O segundo pensamento que veio à cabeça enquanto as velhas-formigas dilatavam varizes na festa da farmácia, foi a lembrança de que a consideração sobre possíveis riscos me levou a entender um pouco melhor o feminismo, há alguns anos. Eu nunca li nenhum livro ou autora renomada sobre o feminismo, déficit meu, o que sei sobre o tema encontrei nas redes sociais ou li artigos de mulheres que são intermediárias do feminismo, como colunistas e influenciadoras. Nunca, ou ainda nunca, fui em fontes mais concretas de especialistas. Na verdade, seria toda e qualquer mulher uma legítima especialista em feminismo? Por um lado, acredito que sim. Mas, certa vez, ao pensar sobre os riscos que corro, entendi concretamente algumas limitações das mulheres. Eu estava conversando com uma amiga sobre as coisas que sentimos, coisas cotidianas, e eu queria que ela entendesse como, para mim, é importante voltar tranquilamente da Lapa, a pé, nas altas horas, quando a cor do céu permite enegrecer o coração nos impulsos, em pensamentos ébrios, toscos, ridículos. Ela, por considerações de segurança muito mais graves que as minhas, não se sentiria confortável nem de pensar em voltar sozinha, a pé, da Lapa. Tampouco conseguiria entender o que é sentar no gramado do Aterro, à noite, mesmo quando os guardas ainda se fazem presentes, e olhar para Niterói no horizonte com tranquilidade. Eu queria falar sobre essas coisas com uma amiga, ela é uma das que gostam de falar sobre as sensações, mas não entenderia porque os riscos, para ela, ultrapassam todos os limites do aceitável apenas por ela ser mulher. Tudo muito difícil. Foi aí que essa dificuldade em conseguir comunicar sensações me despertou para a questão feminina e para um aprendizado que deve ser cotidiano.
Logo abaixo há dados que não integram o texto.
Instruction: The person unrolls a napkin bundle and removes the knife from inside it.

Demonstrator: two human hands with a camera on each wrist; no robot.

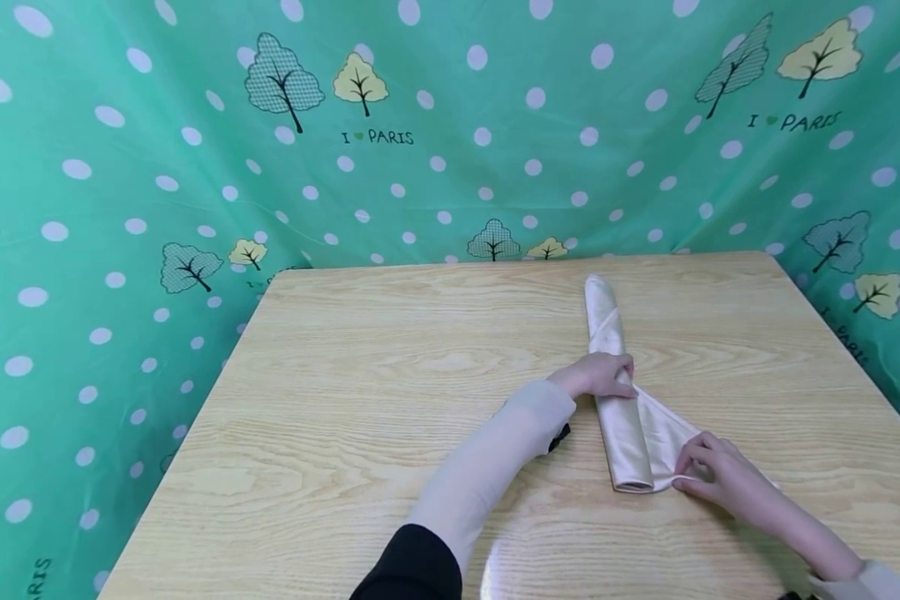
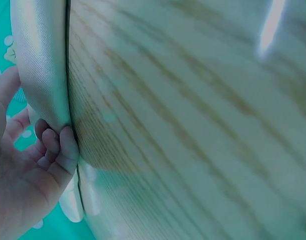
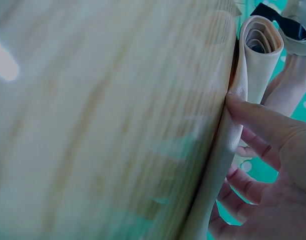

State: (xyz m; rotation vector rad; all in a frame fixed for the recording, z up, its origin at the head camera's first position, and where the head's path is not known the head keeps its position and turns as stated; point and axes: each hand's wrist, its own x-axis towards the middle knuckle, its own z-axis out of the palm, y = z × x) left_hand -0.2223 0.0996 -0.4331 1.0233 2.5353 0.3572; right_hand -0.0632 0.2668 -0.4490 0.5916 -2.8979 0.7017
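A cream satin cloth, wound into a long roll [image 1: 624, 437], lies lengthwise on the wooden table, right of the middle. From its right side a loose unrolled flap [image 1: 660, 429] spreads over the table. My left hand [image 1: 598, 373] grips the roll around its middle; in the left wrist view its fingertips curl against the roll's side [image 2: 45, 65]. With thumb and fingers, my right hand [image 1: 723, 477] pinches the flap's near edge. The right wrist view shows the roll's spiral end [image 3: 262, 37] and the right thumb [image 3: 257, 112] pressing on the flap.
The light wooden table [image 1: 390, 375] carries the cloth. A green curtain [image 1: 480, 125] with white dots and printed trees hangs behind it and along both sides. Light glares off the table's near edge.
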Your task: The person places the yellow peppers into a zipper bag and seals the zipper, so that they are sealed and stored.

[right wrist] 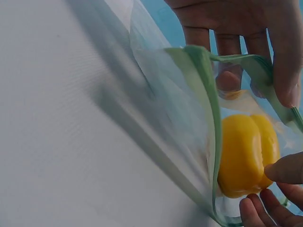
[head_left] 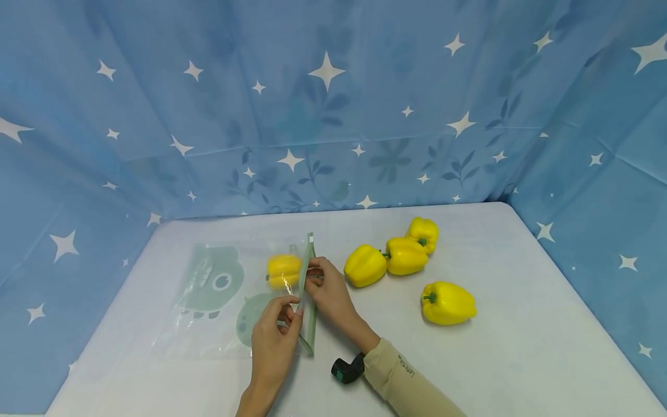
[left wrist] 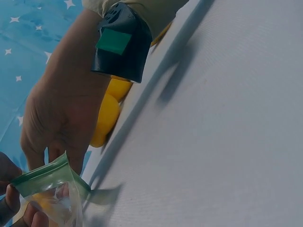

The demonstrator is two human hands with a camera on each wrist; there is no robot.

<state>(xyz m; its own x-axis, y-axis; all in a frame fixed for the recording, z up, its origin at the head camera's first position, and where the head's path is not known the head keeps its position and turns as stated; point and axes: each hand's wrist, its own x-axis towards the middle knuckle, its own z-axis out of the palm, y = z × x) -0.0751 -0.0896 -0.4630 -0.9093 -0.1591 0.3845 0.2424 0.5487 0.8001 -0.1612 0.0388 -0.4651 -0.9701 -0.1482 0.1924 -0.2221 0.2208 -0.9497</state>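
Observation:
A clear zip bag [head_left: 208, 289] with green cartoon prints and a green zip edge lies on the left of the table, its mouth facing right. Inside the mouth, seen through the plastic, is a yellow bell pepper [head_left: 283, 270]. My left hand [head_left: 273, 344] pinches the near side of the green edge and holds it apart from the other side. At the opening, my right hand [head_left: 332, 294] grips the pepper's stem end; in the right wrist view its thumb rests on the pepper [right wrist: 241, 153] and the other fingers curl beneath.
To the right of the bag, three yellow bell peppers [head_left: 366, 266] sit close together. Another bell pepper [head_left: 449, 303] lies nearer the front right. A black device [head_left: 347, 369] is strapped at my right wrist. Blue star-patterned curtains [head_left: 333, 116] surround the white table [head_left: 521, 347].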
Eu, na farmácia, com o pensamento longe, voltei a atenção às minhas velhas. Já estava no caixa pagando pelos meus sabonetes. Sei que não me sentiria limpo como sinto quando compro os sabonetes antibacterianos, que parecem eliminar toda e qualquer impureza do corpo, mas me sentiria mais perfumado e viajado, mesmo que no plano das ideias. Minhas velhas do Catete estavam em polvorosa, os corações seguiam em chamas. O meu também estava aceso, em sintonia com todas elas. Angústia apenas na incerteza da velhice, do que vai ser capaz de incendiar minha mente e coração quando eu estiver velho e limitado. Não sei se os jovens vão me adorar, tampouco sei se eu vou adorar os jovens como as velhas do Catete me adoram. Em casa, depois da academia, tomei banho pensando se as coisas que ouriçam as velhas do Catete são as mesmas que efervescem as que eu imagino colher figos na Turquia ou Alfazema em campos franceses. Não sei, não entendo muito bem a velhice e acredito que vá demorar mais um bocado para eu entendê-la. Talvez eu, vai saber, eu nunca chegue a entender. São os riscos!